Experimental program
Comparison scheme
Effect test

Embodiment 1

[0027] Molten steel is smelted, and high-boron stainless steel ingots are obtained by die-casting. Its chemical composition is Cr18.5%, Ni 13.9%, Mn 1.81%, B 2.11%, C 0.05%, and the rest is Fe and unavoidable impurity elements;

[0028] Use sawing machine, milling machine and grinding machine to cut and surface finish the high boron stainless steel ingot to obtain a high boron stainless steel billet with smooth and bright surface and roughness Ra<0.8um;

[0029] Use sawing machine, milling machine and grinding machine to cut and finish the surface of austenitic stainless steel plate to obtain austenitic stainless steel plate with smooth and bright surface and roughness Ra<0.8um, and its length and width are the same as those of high boron stainless steel billet ; Among them, the chemical composition of the austenitic stainless steel plate is Cr 18.3%, Ni 13.9%, Mn 1.81%, C 0.05% by mass percentage, and the rest is Fe and unavoidable impurity elements;

[0030] Use acetone and...

Embodiment 2

[0035] Method is with embodiment 1, and difference is:

[0036] (1) The chemical composition of high boron stainless steel ingots is Cr 17.0%, Ni 15.0%, Mn 1.5%, B2.25%, C 0.07% by mass percentage, and the rest is Fe and unavoidable impurity elements;

[0037] (2) The chemical composition of the austenitic stainless steel plate is Cr 17.0%, Ni 15.0%, Mn 1.5%, C0.07% by mass percentage, and the rest is Fe and unavoidable impurity elements;

[0038] (3) The ratio of the thickness of each austenitic stainless steel plate to the thickness of the high-boron stainless steel billet is 1 / 2, and then welding is carried out along the periphery of the contact surface of the billet under the vacuum condition of pressure P<5.0Pa to form an uninterrupted welding seam to obtain a composite blank;

[0039](4) Put the composite billet into the heating furnace and raise the temperature to 1150°C with the furnace, and keep it warm for 20 minutes, and then perform 10 passes of hot rolling.
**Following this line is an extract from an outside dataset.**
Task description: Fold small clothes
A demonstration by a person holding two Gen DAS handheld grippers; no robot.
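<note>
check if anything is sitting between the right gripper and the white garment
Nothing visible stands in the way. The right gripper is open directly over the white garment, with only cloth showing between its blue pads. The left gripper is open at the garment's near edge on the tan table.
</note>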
The h...

Embodiment 3

[0042] Method is with embodiment 1, and difference is:

[0043] (1) The chemical composition of the high-boron stainless steel ingot is Cr 19.5%, Ni 12.0%, Mn 2.0%, B 1.75%, C 0.04% by mass percentage, and the rest is Fe and unavoidable impurity elements;

[0044] (2) The chemical composition of the austenitic stainless steel plate is Cr 19.5%, Ni 12.0%, Mn 2.0%, C0.04% by mass percentage, and the rest is Fe and unavoidable impurity elements;

[0045] (3) The ratio of the thickness of each austenitic stainless steel plate to the thickness of the high-boron stainless steel billet is 1 / 10, and then welding is carried out along the periphery of the contact surface of the billet under the vacuum condition of pressure P<5.0Pa to form an uninterrupted welding seam to obtain a composite blank;

[0046] (4) Put the composite billet into the heating furnace and raise the temperature to 1140°C with the furnace, and keep it warm for 40 minutes, and then carry out 5 passes of hot rolling...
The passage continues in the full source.